Développement d'applications : une affaire de données ou de connectivité ?

Par 10 octobre 2011
usignite

Six villes américaines se rapprochent pour créer des îlots de connectivité très haut-débit. L'un des buts est de susciter la création d'applications innovantes. Un constat pas forcément valable en France.

Les Etats-Unis expérimentent actuellement à travers le pays l'installation d'îlots de connectivité très haut-débit dans les villes de Cleveland, Chattanooga, Lafayette, Philadelphie, Salt Lake City et Washington grâce à la fibre optique. Le gouvernement souhaite à présent relier progressivement ces zones entre elles, au sein d'un gigantesque réseau appelé US Ignite, proposant des débits en upload et download allant jusqu'à 1 Go par seconde. Les autorités espèrent ainsi que cela suscitera chez les développeurs l'envie de créer des applications pouvant bénéficier à un nombre croissant de citoyens. Reste à savoir si une telle initiative permettrait, en France par exemple, de faire avancer les projets gouvernementaux d'open data.

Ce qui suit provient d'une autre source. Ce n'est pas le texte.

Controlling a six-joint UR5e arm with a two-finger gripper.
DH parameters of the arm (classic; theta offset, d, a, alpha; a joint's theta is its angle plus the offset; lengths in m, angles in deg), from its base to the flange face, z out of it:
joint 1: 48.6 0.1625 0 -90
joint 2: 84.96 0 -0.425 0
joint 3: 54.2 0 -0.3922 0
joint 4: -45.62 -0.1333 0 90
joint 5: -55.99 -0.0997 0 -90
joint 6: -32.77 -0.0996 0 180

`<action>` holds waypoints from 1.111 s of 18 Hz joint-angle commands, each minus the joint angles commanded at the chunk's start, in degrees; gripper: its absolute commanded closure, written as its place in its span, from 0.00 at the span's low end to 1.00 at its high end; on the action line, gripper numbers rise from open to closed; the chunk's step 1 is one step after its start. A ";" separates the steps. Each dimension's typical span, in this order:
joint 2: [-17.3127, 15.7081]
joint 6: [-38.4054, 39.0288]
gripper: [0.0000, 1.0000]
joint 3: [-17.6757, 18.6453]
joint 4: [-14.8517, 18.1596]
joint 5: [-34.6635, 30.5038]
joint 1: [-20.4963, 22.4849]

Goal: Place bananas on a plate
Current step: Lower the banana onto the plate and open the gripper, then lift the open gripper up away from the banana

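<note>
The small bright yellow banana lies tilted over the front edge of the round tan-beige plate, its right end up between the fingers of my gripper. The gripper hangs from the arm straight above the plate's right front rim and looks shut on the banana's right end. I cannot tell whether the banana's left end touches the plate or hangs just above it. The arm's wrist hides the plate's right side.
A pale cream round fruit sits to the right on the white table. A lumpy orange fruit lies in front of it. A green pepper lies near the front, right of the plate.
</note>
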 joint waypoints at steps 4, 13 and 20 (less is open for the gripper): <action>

Un intérêt pour l'instant limité pour les citoyens

"C'est faisable à l'heure actuelle mais l'intérêt pour les citoyens serait limité. Les usagers réclament des e-services sur les transports et la culture notamment mais localisés, territoriaux, pas à l'échelle nationale", explique à L'Atelier Jean-Marie Bourgogne, chargé de mission Montpellier Numérique. En effet, selon lui, si ce type de mesures permettrait de renforcer les échanges opérationnels entre les villes, la majorité des applications n'ont pas besoin du haut-débit pour fonctionner, à quelques exceptions près : "Ce serait utile pour la recherche par exemple où un gros volume de données transférées est nécessaire. La télémédecine pourrait également en profiter, le transfert d'imageries numériques serait alors possible".

Des financements cumulés plus attractifs

A noter que pour promouvoir la création d'applications utilisant à plein la fibre optique aux Etats-Unis, la Fondation Nationale des Sciences a décidé de récompenser entre 6 et 8 des meilleurs projets, à hauteur de 400 000 dollars chacun. C'est au niveau du financement des applications que la création de grands réseaux pourrait prendre tout son sens : "Si des villes se réunissent et font des concours communs, ce sera beaucoup plus simple de soutenir les bonnes idées. Les entreprises auront beaucoup plus à y gagner puisqu'elles pourront toucher plusieurs marchés différents aux quatre coins du pays.", précise Jean-Marie Bourgogne. Elles pourront également organiser plus facilement des appels d'offres permanents et éviter l'afflux erratique de nouvelles applications.